FBI Warning: Scammers Impersonating BianLian Ransomware Gang

The Federal Bureau of Investigation (FBI) has issued a warning regarding scammers who are impersonating the BianLian ransomware gang. These scammers are sending fake ransom notes to corporate executives in the United States.

Details of the Scam

The fake ransom notes, which were first reported by GuidePoint Security, a U.S. cybersecurity company, claim that hackers have gained access to an organization’s network and have stolen sensitive data. The notes threaten to publish the stolen data unless a ransom is paid. This is a common tactic used by ransomware gangs to extort money from their victims.

Demands and Methods

According to the FBI, the scammers are demanding ransom payments ranging from $250,000 to $500,000. The ransom notes include a QR code linked to a Bitcoin wallet, which is used to receive the ransom payments. The notes also have a return address listed as an office building in Boston, Massachusetts, and claim to be from the BianLian ransomware gang.

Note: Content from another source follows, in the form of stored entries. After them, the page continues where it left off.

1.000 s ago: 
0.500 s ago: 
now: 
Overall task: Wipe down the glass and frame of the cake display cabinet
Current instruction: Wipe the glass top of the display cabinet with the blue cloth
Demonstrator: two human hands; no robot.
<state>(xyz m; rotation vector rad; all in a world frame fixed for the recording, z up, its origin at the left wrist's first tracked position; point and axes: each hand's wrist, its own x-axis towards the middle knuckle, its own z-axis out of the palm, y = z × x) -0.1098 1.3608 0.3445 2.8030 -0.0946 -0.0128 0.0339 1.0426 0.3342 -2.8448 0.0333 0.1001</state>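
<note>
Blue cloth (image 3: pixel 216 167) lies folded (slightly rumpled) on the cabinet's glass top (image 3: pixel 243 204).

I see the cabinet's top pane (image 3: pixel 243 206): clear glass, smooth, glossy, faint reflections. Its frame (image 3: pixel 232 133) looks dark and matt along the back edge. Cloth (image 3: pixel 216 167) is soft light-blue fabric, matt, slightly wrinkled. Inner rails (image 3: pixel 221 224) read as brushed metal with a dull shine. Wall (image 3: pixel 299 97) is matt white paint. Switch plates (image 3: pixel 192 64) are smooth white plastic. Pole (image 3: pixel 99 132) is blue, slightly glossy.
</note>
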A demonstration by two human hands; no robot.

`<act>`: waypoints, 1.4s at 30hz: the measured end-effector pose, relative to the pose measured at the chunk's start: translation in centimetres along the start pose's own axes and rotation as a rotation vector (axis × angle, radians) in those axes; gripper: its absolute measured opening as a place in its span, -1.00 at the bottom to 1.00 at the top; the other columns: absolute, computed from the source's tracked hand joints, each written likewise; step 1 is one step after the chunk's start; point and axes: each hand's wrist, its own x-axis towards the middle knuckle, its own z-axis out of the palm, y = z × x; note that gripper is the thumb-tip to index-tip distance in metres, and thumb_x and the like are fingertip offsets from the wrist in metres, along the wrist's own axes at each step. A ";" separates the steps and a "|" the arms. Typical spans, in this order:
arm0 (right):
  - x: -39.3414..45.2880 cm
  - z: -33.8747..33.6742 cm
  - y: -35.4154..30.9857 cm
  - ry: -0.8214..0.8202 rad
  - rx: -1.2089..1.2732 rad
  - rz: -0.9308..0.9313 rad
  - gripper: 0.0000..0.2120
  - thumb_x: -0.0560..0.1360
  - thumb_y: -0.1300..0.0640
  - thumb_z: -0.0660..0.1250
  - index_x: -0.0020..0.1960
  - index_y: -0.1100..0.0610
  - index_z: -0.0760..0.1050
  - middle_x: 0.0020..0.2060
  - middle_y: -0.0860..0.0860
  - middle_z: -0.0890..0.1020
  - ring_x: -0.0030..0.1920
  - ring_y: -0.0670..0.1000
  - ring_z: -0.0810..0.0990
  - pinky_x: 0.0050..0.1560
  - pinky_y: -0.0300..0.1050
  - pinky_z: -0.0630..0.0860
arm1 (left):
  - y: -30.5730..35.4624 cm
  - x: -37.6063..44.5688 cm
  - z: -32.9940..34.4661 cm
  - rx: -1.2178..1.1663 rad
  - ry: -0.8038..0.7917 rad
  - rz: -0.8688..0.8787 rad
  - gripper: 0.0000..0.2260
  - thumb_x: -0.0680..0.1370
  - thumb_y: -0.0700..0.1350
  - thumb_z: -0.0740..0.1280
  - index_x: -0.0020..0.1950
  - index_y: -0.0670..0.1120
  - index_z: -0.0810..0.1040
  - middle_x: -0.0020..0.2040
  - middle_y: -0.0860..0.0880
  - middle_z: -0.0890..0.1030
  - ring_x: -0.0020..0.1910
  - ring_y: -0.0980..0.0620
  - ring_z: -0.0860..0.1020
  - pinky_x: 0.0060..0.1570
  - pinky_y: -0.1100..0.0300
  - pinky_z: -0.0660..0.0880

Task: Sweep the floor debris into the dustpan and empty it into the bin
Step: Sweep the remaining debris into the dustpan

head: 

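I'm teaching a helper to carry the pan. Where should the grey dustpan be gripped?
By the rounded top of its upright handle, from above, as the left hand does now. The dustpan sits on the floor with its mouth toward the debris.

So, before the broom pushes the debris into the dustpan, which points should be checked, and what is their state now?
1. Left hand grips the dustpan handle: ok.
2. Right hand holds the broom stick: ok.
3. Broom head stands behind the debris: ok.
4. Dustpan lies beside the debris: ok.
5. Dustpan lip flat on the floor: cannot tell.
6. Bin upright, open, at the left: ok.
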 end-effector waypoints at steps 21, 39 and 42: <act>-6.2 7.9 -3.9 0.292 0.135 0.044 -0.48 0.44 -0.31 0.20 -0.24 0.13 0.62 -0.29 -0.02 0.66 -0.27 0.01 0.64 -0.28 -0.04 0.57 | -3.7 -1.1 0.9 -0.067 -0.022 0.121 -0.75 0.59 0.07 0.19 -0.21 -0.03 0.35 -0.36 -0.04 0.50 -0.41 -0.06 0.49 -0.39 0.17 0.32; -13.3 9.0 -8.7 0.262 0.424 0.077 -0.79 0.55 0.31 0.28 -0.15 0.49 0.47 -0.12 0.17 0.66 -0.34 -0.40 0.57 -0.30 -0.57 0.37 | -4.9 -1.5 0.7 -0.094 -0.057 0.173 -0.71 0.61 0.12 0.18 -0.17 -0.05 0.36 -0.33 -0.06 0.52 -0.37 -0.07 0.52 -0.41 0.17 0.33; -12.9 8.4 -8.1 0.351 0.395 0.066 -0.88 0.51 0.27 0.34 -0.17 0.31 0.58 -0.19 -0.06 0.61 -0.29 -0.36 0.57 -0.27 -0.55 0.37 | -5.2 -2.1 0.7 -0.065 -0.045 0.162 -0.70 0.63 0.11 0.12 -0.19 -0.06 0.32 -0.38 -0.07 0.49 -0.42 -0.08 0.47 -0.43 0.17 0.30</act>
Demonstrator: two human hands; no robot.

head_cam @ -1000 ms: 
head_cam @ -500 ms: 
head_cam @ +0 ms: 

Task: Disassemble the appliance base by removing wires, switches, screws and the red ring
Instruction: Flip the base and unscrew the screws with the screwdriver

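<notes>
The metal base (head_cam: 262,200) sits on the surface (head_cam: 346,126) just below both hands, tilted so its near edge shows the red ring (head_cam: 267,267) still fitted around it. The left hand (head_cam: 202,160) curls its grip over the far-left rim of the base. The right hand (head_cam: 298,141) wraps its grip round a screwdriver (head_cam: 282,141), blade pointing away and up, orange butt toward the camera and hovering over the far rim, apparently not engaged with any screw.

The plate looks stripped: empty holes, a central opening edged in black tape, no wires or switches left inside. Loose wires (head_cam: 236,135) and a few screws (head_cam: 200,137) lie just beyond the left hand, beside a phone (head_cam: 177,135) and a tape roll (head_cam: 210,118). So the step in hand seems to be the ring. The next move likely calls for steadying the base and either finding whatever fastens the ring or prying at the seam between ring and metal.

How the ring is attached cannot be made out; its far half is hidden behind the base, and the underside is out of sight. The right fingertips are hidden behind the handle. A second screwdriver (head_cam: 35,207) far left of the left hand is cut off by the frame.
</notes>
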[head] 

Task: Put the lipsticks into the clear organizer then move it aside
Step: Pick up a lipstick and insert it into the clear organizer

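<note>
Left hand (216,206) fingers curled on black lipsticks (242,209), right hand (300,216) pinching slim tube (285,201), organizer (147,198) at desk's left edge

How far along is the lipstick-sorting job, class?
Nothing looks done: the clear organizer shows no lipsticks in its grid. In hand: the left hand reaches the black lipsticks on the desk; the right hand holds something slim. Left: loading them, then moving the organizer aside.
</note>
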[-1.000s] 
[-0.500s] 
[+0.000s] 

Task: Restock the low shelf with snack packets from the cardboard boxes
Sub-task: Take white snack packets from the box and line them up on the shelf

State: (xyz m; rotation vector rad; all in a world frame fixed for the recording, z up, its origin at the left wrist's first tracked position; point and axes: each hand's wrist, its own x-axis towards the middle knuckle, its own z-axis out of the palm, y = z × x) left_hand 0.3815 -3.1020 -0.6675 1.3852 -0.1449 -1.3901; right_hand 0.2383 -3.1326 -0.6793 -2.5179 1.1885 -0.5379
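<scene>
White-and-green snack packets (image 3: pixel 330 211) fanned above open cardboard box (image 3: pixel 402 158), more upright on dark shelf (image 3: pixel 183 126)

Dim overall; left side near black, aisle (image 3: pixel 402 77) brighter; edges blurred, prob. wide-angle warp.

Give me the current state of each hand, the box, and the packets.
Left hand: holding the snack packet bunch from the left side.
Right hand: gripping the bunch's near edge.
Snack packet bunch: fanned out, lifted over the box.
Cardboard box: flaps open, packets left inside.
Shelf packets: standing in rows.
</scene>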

Background on BianLian Ransomware Gang

The BianLian ransomware gang, which has been linked to Russia, was the subject of a warning issued by the Cybersecurity and Infrastructure Security Agency (CISA) in November last year. The warning stated that the group had targeted multiple U.S. critical infrastructure sectors since June 2022.

Targeted Sectors and Victims

It is not known how many individuals have been targeted by this scam, and the FBI has not named any known victims. However, cybersecurity firm Arctic Wolf reports that the letters have primarily been sent to executives in the U.S. healthcare sector.

Investigation and Findings

The FBI has stated that it has not identified any connections between the individuals sending the ransom notes and the actual BianLian ransomware gang. This suggests that the scam may be the work of unrelated individuals or groups attempting to capitalize on the notoriety of the BianLian gang.